While we are discussing linking and hypertext, I wanted to bring up a concept that I first learned about during the Digital Tribes course at MACT. In the book, Critical Cyberculture Studies, Greg Elmer's  article The Vertical (Layered) Net describes the differences between two schools of thought about the future of the web.

On one side, developers believed the web should be open, shared and used for more than passive browsing, and on the other side were developers who felt that it should be controlled and needed to protect proprietorial interests. On page 162, Elmer explains the debate that hyperlinks should be multi-directional. If I link to your site, your site would now link to mine. He points out that this is a logical concept, especially since the term link connotes two ends.

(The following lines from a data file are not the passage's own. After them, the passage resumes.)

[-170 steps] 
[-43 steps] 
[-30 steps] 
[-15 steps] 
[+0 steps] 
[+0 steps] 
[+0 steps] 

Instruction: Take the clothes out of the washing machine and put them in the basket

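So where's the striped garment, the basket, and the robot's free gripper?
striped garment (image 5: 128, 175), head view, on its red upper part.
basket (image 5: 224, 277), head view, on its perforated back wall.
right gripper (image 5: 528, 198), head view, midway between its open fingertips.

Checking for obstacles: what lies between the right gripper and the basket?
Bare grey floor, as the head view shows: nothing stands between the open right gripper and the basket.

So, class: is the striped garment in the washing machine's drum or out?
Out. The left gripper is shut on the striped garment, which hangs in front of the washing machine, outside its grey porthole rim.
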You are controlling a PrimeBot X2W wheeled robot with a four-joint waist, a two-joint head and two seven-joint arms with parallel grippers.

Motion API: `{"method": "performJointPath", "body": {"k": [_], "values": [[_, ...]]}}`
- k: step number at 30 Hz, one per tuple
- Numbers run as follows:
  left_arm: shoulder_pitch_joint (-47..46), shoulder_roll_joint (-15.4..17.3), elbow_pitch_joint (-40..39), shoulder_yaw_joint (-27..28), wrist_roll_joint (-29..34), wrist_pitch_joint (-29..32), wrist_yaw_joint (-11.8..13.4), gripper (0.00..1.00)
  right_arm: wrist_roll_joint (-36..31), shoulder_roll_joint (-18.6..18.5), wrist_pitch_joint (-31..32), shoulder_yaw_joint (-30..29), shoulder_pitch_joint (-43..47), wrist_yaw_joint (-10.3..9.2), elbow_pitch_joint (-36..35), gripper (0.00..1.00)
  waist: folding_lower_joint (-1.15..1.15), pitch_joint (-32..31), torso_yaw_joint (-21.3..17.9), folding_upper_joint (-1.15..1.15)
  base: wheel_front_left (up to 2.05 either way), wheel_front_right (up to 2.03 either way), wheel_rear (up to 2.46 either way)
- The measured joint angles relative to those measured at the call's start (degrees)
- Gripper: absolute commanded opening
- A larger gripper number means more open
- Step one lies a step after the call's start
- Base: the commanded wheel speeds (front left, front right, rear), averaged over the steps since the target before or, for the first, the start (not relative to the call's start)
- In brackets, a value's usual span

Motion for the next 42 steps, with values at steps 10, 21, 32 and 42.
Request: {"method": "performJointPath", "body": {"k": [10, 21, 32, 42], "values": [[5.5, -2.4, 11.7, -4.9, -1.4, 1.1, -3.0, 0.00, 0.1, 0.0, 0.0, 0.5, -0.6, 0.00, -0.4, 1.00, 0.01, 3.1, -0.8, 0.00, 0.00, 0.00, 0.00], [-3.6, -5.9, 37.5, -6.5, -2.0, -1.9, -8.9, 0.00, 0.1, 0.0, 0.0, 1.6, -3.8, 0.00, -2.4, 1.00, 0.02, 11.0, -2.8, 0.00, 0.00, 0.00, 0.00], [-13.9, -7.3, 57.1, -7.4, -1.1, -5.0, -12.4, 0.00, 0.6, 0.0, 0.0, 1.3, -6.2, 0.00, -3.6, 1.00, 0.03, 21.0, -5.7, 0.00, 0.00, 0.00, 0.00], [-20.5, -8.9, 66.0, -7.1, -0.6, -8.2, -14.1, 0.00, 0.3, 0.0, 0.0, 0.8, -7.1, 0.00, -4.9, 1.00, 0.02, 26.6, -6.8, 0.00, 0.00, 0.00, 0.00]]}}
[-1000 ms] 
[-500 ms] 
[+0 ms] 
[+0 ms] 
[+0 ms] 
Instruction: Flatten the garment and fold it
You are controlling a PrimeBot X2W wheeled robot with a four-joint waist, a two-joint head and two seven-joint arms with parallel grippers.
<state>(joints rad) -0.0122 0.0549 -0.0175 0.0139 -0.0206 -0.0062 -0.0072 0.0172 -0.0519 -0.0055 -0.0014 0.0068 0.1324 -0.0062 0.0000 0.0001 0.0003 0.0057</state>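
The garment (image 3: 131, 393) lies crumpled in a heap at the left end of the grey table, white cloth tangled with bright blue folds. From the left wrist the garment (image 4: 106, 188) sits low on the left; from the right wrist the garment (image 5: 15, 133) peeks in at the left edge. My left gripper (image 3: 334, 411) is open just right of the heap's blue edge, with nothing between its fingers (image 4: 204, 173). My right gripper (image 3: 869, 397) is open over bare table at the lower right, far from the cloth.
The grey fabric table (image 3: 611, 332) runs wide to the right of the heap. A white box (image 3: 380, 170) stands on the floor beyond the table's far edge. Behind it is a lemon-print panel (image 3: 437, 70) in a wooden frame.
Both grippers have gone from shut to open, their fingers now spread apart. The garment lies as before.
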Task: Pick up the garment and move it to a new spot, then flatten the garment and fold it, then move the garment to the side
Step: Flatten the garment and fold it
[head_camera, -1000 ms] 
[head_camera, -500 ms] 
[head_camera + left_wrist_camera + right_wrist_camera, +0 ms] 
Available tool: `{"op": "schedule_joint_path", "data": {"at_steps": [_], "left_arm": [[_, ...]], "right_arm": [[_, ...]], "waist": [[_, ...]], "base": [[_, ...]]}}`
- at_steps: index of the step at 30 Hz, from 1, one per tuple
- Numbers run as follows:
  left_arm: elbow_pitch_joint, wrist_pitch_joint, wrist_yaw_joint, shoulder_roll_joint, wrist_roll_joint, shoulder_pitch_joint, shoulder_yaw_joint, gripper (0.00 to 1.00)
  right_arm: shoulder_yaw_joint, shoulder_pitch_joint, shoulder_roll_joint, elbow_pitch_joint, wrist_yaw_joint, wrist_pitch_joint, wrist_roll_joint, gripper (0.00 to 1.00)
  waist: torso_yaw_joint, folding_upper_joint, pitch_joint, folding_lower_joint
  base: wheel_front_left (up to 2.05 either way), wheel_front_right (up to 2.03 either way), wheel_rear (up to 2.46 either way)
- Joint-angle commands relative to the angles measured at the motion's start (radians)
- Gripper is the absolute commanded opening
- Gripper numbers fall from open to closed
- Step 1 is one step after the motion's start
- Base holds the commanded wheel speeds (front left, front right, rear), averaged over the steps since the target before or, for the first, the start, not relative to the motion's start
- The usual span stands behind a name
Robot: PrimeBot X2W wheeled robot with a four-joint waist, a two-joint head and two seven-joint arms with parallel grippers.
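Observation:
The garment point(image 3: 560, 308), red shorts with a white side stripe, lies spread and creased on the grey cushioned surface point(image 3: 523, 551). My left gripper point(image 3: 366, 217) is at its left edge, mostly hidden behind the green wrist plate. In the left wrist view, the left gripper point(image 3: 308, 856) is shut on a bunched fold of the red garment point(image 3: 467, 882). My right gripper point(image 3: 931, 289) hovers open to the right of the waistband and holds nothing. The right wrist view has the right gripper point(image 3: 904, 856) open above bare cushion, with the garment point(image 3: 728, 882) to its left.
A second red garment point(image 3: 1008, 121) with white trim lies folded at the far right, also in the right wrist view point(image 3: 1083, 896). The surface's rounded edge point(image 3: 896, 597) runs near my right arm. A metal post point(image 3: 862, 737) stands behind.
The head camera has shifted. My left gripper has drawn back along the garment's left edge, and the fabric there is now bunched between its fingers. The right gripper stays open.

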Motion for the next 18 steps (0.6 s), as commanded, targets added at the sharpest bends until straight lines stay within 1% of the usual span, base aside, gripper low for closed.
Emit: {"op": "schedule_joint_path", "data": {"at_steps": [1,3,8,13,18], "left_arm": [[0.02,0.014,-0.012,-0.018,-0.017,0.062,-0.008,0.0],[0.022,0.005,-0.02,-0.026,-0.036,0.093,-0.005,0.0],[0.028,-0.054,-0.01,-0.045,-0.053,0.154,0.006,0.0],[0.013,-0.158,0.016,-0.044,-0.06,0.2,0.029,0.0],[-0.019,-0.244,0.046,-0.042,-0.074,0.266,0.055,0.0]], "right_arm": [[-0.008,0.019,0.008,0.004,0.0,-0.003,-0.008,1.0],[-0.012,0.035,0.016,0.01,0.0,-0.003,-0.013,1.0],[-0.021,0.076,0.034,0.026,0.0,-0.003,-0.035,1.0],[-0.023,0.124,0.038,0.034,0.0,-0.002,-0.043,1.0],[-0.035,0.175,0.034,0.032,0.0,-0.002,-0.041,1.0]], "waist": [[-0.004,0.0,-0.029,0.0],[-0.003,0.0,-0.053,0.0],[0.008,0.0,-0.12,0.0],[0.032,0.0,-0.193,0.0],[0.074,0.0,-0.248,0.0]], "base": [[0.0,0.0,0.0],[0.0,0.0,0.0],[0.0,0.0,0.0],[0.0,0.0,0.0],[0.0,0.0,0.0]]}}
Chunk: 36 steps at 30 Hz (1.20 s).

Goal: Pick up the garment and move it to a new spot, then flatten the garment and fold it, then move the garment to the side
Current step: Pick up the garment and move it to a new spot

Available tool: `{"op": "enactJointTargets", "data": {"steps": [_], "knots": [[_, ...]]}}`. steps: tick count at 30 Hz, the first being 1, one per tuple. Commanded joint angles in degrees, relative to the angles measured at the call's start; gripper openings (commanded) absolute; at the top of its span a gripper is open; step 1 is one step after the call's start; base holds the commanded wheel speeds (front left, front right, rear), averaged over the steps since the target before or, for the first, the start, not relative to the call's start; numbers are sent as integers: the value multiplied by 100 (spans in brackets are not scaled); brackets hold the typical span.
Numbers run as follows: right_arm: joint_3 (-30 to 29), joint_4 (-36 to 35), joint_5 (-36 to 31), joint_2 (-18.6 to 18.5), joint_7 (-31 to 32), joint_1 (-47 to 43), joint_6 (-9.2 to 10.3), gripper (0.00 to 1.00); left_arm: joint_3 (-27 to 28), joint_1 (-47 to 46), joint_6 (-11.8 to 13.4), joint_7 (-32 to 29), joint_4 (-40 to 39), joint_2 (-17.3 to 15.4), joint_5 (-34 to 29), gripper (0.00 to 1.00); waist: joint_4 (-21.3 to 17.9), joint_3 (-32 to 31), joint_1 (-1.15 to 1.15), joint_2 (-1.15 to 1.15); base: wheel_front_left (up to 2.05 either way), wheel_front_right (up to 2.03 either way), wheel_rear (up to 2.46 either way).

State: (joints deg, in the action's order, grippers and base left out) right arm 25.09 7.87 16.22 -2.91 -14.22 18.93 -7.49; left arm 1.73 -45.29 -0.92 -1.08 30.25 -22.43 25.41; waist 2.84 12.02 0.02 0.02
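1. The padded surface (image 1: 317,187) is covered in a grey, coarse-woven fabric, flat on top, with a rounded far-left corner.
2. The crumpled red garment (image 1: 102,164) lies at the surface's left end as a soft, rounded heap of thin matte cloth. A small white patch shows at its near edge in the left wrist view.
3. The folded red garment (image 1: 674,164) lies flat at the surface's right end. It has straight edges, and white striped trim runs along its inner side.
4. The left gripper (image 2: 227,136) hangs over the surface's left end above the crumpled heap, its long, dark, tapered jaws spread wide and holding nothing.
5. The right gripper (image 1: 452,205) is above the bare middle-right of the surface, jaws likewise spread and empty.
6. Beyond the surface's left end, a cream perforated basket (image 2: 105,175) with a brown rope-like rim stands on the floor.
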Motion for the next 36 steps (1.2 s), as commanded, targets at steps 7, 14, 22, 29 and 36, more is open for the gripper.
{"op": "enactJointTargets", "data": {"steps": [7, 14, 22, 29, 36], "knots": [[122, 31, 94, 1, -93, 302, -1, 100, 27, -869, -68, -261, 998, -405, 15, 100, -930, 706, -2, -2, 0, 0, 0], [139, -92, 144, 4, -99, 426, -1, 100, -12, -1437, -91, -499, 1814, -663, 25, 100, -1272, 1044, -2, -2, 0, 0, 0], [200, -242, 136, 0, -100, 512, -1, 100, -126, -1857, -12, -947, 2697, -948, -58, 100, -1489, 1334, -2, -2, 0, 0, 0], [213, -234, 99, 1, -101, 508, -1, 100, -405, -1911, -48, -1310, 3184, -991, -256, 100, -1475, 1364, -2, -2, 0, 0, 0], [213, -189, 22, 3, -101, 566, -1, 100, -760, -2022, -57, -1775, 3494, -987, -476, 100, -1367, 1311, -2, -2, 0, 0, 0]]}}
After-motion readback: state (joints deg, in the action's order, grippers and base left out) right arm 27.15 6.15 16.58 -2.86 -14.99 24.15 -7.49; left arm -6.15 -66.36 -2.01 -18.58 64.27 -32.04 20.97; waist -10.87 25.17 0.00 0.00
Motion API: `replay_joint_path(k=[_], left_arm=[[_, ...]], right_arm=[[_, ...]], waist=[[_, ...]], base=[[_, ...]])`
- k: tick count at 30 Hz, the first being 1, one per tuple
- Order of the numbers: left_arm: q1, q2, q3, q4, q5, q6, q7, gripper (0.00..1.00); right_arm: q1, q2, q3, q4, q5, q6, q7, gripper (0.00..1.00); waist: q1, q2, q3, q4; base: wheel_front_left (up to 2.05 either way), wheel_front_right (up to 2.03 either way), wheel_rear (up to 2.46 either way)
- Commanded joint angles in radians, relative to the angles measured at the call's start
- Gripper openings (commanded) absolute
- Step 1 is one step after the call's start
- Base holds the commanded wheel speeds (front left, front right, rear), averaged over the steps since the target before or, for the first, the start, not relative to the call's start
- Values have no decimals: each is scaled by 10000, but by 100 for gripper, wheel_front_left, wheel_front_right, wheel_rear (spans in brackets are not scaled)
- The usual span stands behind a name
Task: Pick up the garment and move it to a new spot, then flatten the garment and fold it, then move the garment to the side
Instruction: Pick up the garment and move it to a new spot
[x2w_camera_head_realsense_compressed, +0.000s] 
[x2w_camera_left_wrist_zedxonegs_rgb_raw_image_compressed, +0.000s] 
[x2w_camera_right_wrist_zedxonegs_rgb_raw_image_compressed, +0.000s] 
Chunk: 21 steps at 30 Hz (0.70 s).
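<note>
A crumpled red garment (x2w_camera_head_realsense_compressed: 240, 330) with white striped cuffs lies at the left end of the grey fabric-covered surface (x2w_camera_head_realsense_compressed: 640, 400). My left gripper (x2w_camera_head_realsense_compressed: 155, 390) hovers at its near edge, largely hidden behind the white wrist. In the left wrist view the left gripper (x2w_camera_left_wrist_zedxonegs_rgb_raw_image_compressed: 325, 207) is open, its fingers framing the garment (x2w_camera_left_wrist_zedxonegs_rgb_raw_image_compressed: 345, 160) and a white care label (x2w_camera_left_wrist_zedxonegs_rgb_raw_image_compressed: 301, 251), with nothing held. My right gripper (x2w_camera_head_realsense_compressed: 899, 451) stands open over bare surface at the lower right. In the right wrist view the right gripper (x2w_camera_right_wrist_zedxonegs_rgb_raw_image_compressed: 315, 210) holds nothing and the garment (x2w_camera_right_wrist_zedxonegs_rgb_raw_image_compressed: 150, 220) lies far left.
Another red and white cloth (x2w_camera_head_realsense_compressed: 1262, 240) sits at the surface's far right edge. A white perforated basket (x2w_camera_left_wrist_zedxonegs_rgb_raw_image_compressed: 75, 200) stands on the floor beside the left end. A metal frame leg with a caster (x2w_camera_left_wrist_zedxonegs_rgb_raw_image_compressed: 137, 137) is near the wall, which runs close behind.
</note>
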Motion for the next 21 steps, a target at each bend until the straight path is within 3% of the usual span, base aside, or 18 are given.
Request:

Elmer says that, "If [links] are bidirectional, a link always exists in the reverse direction. A disadvantage of this being enforced is that it might constrain the author of a hypertext - we might want to constrain the reader" (emphasis added by Elmer). Three years after this discussion at Berners-Lee's World Wide Web Consortium, Elmer says that a compromise was made so that the "'collaborative possibilities of hypertext' on the Web are reduced to simple annotative possibilities of hypertext links".

When I read this, I was struck by how drastically this would change the web as we know it. If multi-directional links were in place, people would need to pay more attention to where they link and why. I regularly see links added on the end of a page as afterthought and accompanied by the words, "for more information" or tacked on as a lazy reference.

But imagine if links worked both ways. If I linked to a CNN story on my blog, the link would also allow CNN visitors to see my blog. This could be helpful if I expanded on the story, but it could also waste their time if all I did was post a link without adding new content. This small change to hyperlinks could have changed the way the web was built, how people browsed and the content provided. I can't help but think that it would be a more democratic web if links worked both ways.



2 comments:

  1. By the way, I just realized that I was talking about a debate and discussion that was a hot topic at Berners-Lee's World Wide Web Consortium and the Ted Talk posted this week was by Tim Berners-Lee!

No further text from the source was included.